Rien à signaler pour Gécamines

L'ONG accuse le premier cercle de la présidence congolaise d'avoir mis la main sur 750 millions de dollars de revenus miniers entre 2013 et 2015. En plus des accusations de détournements de fonds, Global Witness a également pointé du doigt, les modes de fonctionnement utilisés par les dirigeants de Gécamines. En effet, l'ONG a critiqué le système de joint-ventures minoritaires avec des partenaires étrangers majoritaires sur lequel repose la stratégie industrielle de l'entreprise.

D'ailleurs, l'opérateur n'apporte aucun élément de réponse aux accusations de détournements de fonds, autre que « le ministre des Mines a déjà pu répondre à cette allégation et démontrer que ces éléments résultent d'une mauvaise interprétation des chiffres ».  Le management de l'entreprise a préféré répondre sur la question des joint-ventures. « Sur le plan industriel, ayant constaté le rapport défavorable de la stratégie des joint-ventures minoritaires avec des partenaires étrangers majoritaires qui ne versent pas de dividendes après de nombreuses années d'exploitation, Gécamines a développé une stratégie ambitieuse, visant à doter la société de son propre outil de production et redevenir ainsi une société minière de premier plan », se défend le management de la Gécamines.
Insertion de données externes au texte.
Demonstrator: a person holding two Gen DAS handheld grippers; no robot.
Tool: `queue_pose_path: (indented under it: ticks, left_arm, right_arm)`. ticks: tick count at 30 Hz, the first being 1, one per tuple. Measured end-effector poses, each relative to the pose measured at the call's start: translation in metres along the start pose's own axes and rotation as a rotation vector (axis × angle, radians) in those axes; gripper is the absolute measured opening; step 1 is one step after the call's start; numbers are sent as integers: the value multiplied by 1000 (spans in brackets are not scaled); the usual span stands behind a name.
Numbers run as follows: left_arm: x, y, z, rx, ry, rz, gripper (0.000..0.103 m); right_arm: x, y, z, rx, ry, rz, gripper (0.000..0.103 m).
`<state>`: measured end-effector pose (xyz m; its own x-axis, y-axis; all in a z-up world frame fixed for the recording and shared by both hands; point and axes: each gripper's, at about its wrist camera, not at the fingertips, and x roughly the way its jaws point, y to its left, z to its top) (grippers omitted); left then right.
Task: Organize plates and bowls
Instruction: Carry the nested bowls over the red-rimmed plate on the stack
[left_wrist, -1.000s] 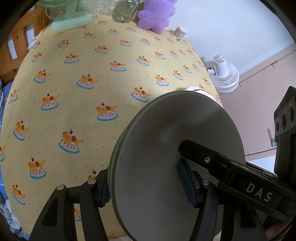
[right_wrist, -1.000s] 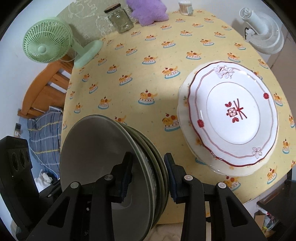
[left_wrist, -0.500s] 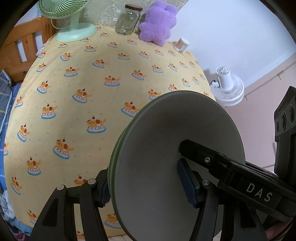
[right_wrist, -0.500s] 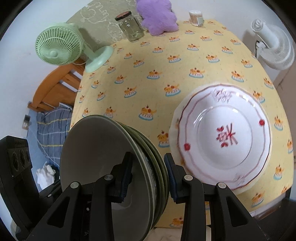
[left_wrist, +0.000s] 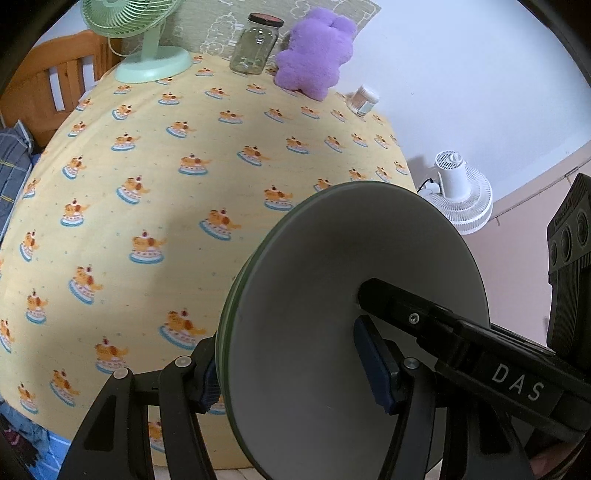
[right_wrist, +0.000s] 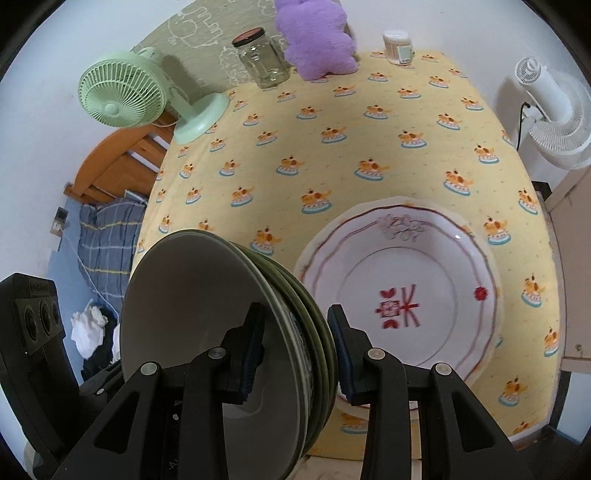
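Observation:
A stack of nested green bowls with grey insides (right_wrist: 207, 317) is held on edge between both grippers, above the table's near edge. My right gripper (right_wrist: 295, 350) is shut on the stack's rim. My left gripper (left_wrist: 291, 369) is shut on the same stack (left_wrist: 332, 295) from the other side, and the right gripper's finger shows inside the bowl there. A stack of white plates with red trim and a red flower (right_wrist: 399, 291) lies on the table to the right of the bowls; the bowls hide it in the left wrist view.
The table has a yellow cloth with a cake pattern (left_wrist: 177, 206). At its far edge stand a green desk fan (right_wrist: 122, 94), a glass jar (right_wrist: 264, 61), a purple plush toy (right_wrist: 314, 37) and a small container (right_wrist: 397, 46). A white floor fan (right_wrist: 550, 110) stands beyond the right edge.
Both grippers have pulled back and up with the bowl stack. The table and white plates look farther away, and more of the table's far edge is in view.

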<state>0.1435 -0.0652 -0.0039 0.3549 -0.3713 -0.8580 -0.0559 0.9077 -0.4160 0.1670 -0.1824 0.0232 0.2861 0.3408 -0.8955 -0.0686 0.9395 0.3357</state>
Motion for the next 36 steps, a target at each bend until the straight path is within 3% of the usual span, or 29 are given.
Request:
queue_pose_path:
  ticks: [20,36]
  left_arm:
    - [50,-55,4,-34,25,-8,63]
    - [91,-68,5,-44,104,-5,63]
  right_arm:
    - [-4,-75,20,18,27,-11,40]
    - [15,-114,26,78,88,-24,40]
Management exemplaire selon la direction

L'entreprise revendique par ailleurs, la mobilisation de nouvelles ressources et l'octroi de prêts visant à racheter des actifs stratégiques, réaliser des investissements « productifs » ou encore certifier des réserves. Une stratégie industrielle approuvée par l'Etat en sa qualité d'actionnaire unique, selon Gécamines. D'ailleurs, le management du groupe minier soutient avoir « réduit de manière significative le montant totale de sa dette sociale ».

Le management du groupe minier a par ailleurs tenu à mettre en avant l'enveloppe de 35 millions de dollars débloqués dans le cadre d'un plan d'accompagnement qui devrait permettre aux retraités de toucher leur « décompte final ». Concernant le volet des investissements, Gécamines revendique une enveloppe de 335 millions de dollars débloquée en 2013, suivis de 67 millions de dollars en 2014, 68 millions en 2015 et 40 millions de dollars en 2016. L'entreprise prévoit d'investir près de 92 millions pour l'année en cours.

L'entreprise a par ailleurs tenu à rappeler que ses états financiers seraient « non seulement certifiés par un commissaire aux comptes mais aussi audités par les plus grands cabinets d'audits au monde et que pour le dernier exercice, ses états financiers ont été certifiés sans réserve ». Pour l'heure, seule la Gécamine a réagi officiellement au rapport de Global Witness, qui cite également la Fédération des entreprises congolaises, des organismes fiscaux, des banques de la place ou encore des hommes d'affaires qui gravitent autour du président Kabila.